Navigators have historically called the region of the Spratlys “Dangerous Ground” because of the numerous ships sunk by its shallow reefs. The same title applies today, but for different reasons. This is where Beijing’s naval patrols and installations on barren islands pointedly reinforce the ongoing annexation of the South China Sea. Close to the Philippines’ Palawan Island, the smattering of islets is also the most likely ignition point for a military confrontation between the two countries.

But as Typhoon Haiyan demonstrated, any confrontation would be one-sided, unless the Philippines can count on the U.S. to answer its calls for military assistance. Herein lies the crux of the Philippines’ security dilemma. Twenty-two years after it expelled the U.S. military, and after decades of failing to create any credible defense capability of its own, can the country count on the U.S. to protect it from China’s aggression?

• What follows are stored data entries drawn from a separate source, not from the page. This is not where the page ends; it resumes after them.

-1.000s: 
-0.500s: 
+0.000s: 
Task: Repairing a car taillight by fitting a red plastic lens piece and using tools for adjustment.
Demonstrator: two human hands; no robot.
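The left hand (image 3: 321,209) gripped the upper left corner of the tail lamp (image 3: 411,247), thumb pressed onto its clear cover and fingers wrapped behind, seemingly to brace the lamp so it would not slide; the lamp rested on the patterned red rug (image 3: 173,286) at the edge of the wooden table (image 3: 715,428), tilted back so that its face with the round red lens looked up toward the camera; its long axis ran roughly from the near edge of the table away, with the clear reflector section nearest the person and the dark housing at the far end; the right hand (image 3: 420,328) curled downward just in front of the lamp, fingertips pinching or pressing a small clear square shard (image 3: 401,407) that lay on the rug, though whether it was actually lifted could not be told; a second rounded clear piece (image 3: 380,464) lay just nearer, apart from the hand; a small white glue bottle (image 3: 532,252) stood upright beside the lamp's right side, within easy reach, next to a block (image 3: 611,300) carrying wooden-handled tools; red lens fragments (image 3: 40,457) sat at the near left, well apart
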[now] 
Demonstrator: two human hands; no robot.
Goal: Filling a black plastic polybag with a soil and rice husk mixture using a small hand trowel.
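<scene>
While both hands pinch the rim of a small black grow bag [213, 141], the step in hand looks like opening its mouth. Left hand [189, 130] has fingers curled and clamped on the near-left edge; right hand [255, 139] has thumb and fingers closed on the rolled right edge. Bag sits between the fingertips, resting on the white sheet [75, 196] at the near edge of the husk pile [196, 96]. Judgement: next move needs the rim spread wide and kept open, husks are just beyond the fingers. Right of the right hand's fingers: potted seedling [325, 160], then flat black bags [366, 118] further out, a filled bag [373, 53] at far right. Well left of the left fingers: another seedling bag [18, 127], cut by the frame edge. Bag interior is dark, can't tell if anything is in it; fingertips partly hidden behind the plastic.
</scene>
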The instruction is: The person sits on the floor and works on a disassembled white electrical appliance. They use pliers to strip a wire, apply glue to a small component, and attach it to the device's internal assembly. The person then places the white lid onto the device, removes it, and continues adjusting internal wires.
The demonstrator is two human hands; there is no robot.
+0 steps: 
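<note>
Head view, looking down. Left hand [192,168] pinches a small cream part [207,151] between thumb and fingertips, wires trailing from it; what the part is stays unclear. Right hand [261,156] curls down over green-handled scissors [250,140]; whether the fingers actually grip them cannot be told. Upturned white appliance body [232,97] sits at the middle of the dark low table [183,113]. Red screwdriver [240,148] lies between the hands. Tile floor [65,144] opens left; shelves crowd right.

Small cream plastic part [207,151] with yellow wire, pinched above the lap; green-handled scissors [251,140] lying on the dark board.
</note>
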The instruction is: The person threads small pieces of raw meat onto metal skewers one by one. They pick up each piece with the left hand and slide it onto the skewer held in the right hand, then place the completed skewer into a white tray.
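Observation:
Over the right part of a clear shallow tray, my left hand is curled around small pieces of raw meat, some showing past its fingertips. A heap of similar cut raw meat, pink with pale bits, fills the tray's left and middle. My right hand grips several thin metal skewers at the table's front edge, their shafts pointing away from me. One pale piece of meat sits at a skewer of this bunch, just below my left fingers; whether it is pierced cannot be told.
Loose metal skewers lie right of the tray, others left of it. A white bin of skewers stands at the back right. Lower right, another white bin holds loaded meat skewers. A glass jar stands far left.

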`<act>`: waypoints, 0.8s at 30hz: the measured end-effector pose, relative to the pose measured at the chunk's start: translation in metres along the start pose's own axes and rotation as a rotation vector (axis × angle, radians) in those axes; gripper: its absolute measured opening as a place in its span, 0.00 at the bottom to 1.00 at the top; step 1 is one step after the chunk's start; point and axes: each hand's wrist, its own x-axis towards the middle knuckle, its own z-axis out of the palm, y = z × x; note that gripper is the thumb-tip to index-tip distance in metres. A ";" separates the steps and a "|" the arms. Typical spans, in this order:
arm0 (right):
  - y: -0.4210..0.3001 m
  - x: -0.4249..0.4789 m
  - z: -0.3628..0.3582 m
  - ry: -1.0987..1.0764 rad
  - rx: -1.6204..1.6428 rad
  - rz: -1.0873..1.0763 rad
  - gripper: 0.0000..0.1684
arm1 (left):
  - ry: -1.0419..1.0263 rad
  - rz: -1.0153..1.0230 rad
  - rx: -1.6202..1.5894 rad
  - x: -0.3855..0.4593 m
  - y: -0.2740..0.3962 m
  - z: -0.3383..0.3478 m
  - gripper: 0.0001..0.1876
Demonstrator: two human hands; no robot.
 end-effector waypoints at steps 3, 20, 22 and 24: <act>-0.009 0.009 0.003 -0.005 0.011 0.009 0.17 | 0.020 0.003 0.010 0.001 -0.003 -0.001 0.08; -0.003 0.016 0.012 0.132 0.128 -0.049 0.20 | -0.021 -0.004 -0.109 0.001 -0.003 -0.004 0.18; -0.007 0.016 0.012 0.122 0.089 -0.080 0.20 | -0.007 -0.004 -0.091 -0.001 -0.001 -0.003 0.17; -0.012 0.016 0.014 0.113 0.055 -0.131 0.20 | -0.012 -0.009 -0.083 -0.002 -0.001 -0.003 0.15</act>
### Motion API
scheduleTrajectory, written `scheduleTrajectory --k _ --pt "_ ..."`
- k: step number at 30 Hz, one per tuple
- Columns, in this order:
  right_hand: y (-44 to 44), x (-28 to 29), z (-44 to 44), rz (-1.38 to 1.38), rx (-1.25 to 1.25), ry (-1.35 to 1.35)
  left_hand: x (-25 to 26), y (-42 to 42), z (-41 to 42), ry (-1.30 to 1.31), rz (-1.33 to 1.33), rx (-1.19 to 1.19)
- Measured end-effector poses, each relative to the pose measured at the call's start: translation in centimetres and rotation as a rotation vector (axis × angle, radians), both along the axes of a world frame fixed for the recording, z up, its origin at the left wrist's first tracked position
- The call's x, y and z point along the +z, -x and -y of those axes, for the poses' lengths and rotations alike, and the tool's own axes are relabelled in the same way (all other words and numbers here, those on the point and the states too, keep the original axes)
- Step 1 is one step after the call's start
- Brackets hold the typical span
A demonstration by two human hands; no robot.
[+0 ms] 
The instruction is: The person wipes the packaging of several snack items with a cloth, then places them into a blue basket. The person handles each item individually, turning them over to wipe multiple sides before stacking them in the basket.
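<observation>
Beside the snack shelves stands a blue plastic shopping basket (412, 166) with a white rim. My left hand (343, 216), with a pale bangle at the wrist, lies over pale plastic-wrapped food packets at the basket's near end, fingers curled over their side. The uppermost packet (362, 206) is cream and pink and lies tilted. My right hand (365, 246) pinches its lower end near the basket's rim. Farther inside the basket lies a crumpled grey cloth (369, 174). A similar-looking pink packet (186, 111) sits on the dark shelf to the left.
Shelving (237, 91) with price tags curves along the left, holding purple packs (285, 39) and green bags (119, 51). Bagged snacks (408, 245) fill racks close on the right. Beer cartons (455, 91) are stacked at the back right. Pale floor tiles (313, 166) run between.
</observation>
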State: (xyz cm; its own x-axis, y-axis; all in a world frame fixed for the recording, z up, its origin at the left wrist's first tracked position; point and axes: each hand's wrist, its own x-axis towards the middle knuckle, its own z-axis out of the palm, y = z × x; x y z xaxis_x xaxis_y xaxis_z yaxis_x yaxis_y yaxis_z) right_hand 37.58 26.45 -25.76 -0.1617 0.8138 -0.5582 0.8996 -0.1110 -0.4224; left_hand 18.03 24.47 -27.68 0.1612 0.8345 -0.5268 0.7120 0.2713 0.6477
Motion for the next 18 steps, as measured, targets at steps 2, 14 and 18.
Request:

So far are the flashpoints from U.S. naval bases at Guam and Okinawa, and even from the tenuous berthing station at Subic, that the Philippines has begun to develop a new deep-water naval base at pristine Oyster Bay on the west coast of Palawan, facing the South China Sea, which Manila calls the West Philippine Sea. Oyster Bay, 220 miles from China’s installations at Mischief Reef, currently hosts only a shambles pier, but a road is being built to support construction of a more substantial facility that could host the Philippine navy’s two frigates, the Gregorio del Pilar and the Ramon Alcaraz, as well as other ships. There is vocal opposition from nearby communities who loathe the idea of a repeat of the U.S. naval base at Subic, with its history of accompanying prostitution, as well as from environmentalists trying to protect the rare ecosystem of Palawan.

Commodore Joseph Rostum Peña, commander of the Philippines’ western navy, nevertheless said in October that the base would be “a mini-Subic” that could accommodate “at least four large naval vessels.” He added that planned new radar facilities running the length of Palawan would provide a coastal watch program that “should allow us eventually to monitor our seas in real time.”

When a Philippine navy officer was asked on local television in October if there was “a possibility that U.S. warships could be able to have access to the port,” he replied “not only U.S.; we have allied forces, allied countries’ navies.” The 1987 Philippine constitution bans permanent foreign military bases in the country, but allowing “transit” by foreign air and sea forces is an established way to circumvent this constraint, as the recent U.S. presence at Subic illustrates.

So far the U.S. government has not commented on any plans for a Philippines-sponsored “mini-Subic” at Oyster Bay, but even if such plans are in place, they may amount to little, as Beijing banks on the same advantage it has long had vis-à-vis the Philippines: pervasive corruption that keeps this beautiful, welcoming and typhoon-pummeled nation of 7,100 islands utterly defenseless against not only natural disasters, but state-sponsored aggression as well.

Victor Robert Lee is the author of the espionage novel Performance Anomalies, set in Asia (Perimeter Six Press, 2013).